Mustafa Kemal Güngör: Demokrasi adına katlanacağız

Mustafa Kema l Güngör : Bu hukuki bir operasyon değil, siyasi bir operasyon. Amaç, zihinsel olarak sağlam çıkmak. 180 gündür buradayım, memleketim için buradayım. Demokrasi mücadelesi olan bir insan olarak tutuklu olmam beni de üzüyor. 2019 için ‘hayır bloku’nun birlikteliği üzerine kuralım, birlikte yaşama projesi geliştirelim. Cezaevinde nereye dönseniz ya bir milletvekiline, ya bir aydına, ya bir gazeteciye çarpıyorsunuz. Buradaki birlikteliğin, dışarıda da devam etmesi gerekiyor. Demokrasi adına katlanacağız. Tecrit altındayız. OHAL nedeniyle ortak alan yok. 3 kişi birbirini görmüyor.

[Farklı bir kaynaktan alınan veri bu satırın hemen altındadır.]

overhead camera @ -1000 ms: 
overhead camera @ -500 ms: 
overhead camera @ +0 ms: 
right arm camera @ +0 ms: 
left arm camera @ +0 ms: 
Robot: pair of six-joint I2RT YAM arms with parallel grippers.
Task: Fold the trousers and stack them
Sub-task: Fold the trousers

Ahmet Şık: Delile gerek yok

Ahmet Şık: Cemaat yargılaması ile bugünkü yargılama arasındaki tek fark, onlar delil üretiyorlardı, şimdi delile de gerek yok. Korkunç bir kötülükle karşı karşıyayız. Bu yargıçlar, çocuklarının yüzüne nasıl bakıyorlar. Bana önce FETÖ’cü dediler, baktılar ki bu tutmayacak, PKK’ye döndüler.